Vers 9 h. 15, le Rouen lance une fusée. C’est donc qu’il a résolu l’évacuation. Effectivement, il amène une embarcation chargée de personnel. Je me rapproche d’elle et, malgré les grosses difficultés que cause cette mer de 4 à 5 mètres de creux, je réussis à embarquer son monde, soit 3 blessés graves absolument inertes et 11 hommes valides. Pendant ce temps, le Eurvin manœuvrant fort habilement embarque tout l’équipage restant au moyen d’un canot faisant le va-et-vient. A 11 h. 50, je demande au Eurvin : " Avez-vous tout l’équipage du Rouen à bord ? " Il répond : " Oui. Nous avons amarre dans l’hélice. Donnez-nous la remorque." Jugeant alors que le Rouen va incessamment couler, puisque son commandant l’a évacué et qu’il est dangereux de l’abandonner, le Eurvin en dérive, puisque son allure militaire l’expose à l’attaque d’un sous-marin — attaque particulièrement à craindre dans ces parages —, je me décide à abandonner l’épave du Rouen et, prenant le Eurvin en remorque, à faire route sur Saint-Vaast qui est l’abri le plus proche eu égard au temps.

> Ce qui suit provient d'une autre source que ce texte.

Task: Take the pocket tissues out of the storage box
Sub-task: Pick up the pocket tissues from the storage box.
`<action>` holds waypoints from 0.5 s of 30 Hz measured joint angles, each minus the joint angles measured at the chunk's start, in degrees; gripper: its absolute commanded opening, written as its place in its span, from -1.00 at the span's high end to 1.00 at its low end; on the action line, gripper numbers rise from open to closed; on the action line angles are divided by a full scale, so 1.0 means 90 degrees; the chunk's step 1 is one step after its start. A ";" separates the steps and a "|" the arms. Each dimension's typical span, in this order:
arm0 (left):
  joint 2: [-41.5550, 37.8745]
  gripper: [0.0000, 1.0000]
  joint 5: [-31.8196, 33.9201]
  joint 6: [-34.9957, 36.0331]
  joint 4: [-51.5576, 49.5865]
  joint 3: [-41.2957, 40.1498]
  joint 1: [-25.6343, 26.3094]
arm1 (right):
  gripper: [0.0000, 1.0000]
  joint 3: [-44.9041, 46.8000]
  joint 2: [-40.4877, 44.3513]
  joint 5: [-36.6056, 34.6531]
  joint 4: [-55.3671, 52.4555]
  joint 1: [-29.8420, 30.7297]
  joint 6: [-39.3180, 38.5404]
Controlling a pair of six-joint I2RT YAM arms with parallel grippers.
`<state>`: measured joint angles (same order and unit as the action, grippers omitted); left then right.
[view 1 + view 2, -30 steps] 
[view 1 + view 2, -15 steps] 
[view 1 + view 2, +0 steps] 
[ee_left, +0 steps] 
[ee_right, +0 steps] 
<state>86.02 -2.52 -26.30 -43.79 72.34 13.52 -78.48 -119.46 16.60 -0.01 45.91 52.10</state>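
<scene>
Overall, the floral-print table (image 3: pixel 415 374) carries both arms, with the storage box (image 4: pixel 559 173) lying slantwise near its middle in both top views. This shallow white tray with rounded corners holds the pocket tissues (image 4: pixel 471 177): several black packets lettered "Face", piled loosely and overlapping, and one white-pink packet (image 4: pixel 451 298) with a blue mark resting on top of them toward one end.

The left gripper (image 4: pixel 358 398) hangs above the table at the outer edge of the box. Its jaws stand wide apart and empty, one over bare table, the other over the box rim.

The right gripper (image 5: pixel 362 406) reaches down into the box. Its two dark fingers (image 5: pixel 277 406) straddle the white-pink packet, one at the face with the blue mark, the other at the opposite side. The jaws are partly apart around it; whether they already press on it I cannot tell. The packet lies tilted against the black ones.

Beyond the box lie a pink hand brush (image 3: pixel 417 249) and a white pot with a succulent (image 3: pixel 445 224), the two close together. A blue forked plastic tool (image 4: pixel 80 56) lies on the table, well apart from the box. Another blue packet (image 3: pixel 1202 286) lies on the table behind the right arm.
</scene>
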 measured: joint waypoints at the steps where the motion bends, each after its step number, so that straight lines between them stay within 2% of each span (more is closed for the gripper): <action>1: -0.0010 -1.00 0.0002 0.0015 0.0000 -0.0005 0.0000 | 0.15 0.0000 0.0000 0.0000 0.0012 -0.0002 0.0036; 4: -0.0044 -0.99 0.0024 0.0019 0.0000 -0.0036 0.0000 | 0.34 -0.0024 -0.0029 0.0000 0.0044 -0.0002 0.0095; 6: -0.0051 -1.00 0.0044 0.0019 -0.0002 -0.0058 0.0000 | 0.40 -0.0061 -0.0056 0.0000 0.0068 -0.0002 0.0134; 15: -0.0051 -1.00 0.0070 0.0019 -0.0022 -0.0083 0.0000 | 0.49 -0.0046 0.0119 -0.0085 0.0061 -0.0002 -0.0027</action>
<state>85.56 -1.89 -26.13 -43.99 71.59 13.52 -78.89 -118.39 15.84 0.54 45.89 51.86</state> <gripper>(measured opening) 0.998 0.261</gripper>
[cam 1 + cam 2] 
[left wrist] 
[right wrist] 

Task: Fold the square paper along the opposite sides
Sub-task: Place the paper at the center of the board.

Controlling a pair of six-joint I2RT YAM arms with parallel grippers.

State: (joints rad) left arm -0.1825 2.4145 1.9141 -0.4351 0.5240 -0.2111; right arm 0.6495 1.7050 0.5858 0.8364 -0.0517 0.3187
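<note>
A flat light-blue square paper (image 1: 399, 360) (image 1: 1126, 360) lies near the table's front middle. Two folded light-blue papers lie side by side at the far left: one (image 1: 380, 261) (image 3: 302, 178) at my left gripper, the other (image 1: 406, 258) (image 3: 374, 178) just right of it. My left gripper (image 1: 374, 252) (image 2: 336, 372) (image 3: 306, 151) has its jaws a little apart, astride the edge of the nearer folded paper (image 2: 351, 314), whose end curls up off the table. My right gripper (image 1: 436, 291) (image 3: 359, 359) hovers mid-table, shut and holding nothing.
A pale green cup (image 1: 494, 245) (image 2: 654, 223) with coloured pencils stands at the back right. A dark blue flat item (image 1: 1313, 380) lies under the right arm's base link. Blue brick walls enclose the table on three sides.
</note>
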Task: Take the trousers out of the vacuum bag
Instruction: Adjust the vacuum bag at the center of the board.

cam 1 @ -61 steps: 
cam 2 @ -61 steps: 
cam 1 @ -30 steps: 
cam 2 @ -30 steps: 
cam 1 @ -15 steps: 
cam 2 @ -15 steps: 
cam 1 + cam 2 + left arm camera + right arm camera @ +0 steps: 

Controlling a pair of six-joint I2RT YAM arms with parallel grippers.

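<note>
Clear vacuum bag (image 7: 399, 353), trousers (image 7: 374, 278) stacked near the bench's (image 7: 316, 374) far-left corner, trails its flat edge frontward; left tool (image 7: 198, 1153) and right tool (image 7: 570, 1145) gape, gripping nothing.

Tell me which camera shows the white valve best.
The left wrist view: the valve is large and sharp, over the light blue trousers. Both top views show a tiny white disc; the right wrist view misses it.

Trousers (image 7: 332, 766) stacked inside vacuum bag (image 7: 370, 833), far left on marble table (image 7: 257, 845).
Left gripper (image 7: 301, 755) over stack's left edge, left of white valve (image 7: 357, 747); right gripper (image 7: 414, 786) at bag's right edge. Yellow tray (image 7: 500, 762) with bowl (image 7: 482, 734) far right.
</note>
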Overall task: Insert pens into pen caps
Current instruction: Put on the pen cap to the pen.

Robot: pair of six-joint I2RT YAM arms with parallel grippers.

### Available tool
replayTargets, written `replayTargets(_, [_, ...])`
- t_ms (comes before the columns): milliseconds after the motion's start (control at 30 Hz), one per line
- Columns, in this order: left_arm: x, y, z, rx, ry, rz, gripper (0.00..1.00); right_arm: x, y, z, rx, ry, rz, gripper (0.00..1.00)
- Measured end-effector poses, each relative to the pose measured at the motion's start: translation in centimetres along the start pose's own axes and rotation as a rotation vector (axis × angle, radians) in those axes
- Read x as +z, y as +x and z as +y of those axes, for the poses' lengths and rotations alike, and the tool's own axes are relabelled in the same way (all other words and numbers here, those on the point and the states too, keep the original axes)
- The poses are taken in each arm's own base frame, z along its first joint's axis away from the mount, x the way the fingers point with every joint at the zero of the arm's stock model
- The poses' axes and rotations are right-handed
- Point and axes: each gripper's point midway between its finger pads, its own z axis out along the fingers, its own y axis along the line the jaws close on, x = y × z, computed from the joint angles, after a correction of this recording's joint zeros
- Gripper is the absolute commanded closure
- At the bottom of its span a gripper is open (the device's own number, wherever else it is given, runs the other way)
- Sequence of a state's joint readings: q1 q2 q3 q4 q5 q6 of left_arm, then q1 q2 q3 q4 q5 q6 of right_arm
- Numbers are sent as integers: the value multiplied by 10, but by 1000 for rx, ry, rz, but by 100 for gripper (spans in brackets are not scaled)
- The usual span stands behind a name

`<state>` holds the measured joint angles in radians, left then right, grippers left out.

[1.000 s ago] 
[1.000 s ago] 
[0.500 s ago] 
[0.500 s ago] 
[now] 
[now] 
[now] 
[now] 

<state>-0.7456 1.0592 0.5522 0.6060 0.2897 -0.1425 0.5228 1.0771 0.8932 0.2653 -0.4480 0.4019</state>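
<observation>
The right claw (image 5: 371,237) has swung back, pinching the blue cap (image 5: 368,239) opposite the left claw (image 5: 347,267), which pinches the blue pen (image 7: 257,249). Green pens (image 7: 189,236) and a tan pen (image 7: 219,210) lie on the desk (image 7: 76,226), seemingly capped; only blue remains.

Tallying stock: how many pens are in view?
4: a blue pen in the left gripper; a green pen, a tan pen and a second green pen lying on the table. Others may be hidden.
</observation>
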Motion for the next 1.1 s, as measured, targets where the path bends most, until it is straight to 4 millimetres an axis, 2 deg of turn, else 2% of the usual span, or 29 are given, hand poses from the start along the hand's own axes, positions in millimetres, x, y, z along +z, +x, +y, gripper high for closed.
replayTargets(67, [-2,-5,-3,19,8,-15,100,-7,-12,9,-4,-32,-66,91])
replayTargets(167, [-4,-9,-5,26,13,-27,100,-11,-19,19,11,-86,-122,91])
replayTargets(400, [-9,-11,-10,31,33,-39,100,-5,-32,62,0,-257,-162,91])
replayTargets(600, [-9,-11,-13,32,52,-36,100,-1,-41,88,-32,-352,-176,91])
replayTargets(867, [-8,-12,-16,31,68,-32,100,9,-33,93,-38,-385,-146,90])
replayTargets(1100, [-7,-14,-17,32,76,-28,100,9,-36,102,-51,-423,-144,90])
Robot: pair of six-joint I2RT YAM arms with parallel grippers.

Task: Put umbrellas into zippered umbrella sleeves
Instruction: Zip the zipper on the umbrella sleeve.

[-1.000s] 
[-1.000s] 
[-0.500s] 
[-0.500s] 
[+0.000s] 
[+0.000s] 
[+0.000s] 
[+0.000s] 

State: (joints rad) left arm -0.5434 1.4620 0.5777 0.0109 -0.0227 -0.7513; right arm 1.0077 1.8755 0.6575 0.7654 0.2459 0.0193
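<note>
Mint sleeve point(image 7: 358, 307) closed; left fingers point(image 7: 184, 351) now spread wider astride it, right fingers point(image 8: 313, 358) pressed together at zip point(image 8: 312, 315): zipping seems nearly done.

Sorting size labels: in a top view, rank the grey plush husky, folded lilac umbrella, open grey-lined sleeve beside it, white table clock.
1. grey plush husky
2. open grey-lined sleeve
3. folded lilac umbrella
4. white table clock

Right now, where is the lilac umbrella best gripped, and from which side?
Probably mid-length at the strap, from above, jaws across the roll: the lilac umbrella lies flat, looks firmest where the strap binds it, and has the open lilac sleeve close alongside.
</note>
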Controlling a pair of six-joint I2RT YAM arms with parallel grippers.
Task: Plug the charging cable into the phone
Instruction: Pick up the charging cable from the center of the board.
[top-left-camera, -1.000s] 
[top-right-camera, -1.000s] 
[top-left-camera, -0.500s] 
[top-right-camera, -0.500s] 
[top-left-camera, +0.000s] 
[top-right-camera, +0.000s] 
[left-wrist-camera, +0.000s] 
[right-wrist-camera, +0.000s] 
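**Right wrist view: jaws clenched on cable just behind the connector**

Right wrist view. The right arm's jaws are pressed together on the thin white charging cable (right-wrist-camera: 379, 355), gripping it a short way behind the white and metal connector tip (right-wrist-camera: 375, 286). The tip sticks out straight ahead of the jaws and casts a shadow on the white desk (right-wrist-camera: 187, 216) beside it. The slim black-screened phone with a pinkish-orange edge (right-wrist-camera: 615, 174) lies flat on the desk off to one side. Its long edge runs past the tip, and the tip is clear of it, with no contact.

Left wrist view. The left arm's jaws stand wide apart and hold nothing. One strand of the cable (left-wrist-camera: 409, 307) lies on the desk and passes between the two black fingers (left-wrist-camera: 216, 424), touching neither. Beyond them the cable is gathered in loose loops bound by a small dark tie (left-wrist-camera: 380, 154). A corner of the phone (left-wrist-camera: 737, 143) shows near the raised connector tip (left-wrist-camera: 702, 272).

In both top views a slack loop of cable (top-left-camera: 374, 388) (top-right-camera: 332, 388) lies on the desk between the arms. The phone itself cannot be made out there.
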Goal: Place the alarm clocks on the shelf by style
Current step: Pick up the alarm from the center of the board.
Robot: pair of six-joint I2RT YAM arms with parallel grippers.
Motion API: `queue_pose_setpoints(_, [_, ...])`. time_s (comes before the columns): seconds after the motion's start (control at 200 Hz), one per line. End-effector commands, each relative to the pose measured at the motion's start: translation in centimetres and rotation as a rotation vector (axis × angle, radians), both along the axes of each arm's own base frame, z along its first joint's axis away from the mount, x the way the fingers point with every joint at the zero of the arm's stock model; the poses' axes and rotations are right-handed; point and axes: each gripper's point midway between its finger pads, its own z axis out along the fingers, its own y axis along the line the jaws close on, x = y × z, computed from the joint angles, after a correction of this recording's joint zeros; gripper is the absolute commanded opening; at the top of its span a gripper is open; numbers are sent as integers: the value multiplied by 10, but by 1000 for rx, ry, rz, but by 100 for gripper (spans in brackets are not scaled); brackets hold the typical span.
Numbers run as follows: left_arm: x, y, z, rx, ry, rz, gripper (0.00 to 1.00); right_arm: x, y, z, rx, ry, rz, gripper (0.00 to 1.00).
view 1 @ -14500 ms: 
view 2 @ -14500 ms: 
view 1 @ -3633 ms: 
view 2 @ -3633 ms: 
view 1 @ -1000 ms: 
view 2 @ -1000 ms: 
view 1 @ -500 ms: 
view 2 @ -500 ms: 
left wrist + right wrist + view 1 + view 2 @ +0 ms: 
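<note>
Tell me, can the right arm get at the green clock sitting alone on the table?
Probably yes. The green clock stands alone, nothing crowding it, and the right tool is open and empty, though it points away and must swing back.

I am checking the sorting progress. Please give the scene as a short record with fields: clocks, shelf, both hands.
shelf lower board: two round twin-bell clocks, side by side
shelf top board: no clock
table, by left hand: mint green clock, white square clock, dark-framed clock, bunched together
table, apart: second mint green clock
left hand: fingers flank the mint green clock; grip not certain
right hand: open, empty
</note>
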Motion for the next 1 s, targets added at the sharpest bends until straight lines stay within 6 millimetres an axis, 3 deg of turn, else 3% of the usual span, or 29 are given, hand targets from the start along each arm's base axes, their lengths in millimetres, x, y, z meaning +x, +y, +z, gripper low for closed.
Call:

A 16 h. 20, j’aperçois un contre-torpilleur qui est bientôt à côté de nous. C’est la Javeline. Je lui expose la situation qu’il transmet par son n° 53 et, sur ma demande, il reste avec nous. Par suite d’une avarie, je ne peux, en effet, plus émettre de T.S.F. depuis 8 h. 30 du matin. A 19 h. 30, un bateau passe près de nous à tribord. Je lui demande au Colomb : " Qui êtes-vous ? " Il répond : " Centaure. Je suis à vos ordres." Je signale alors à Javeline, dont le commandant est plus ancien que moi : " Centaure est là. Vous propose ceci : Francisque lui passe remorque de Eurvin et rallie immédiatement Cherbourg avec les blessés. Vous pouvez continuer Saint-Vaast. Ensuite, vous cherchez Rouen." Sur sa réponse : " Entendu.", je fais le nécessaire et, vers 21 h. 30, je mets le cap sur Cherbourg après avoir demandé à Javeline d’envoyer le n° 55. Sitôt amarré dans l’avant-port, vers 3 h. 30, je trouve tout disposé pour l’envoi à l’hôpital, par automobile sanitaire, des blessés que je débarque sans incident. Dans la matinée, j’envoie au dépôt les 11 hommes restants.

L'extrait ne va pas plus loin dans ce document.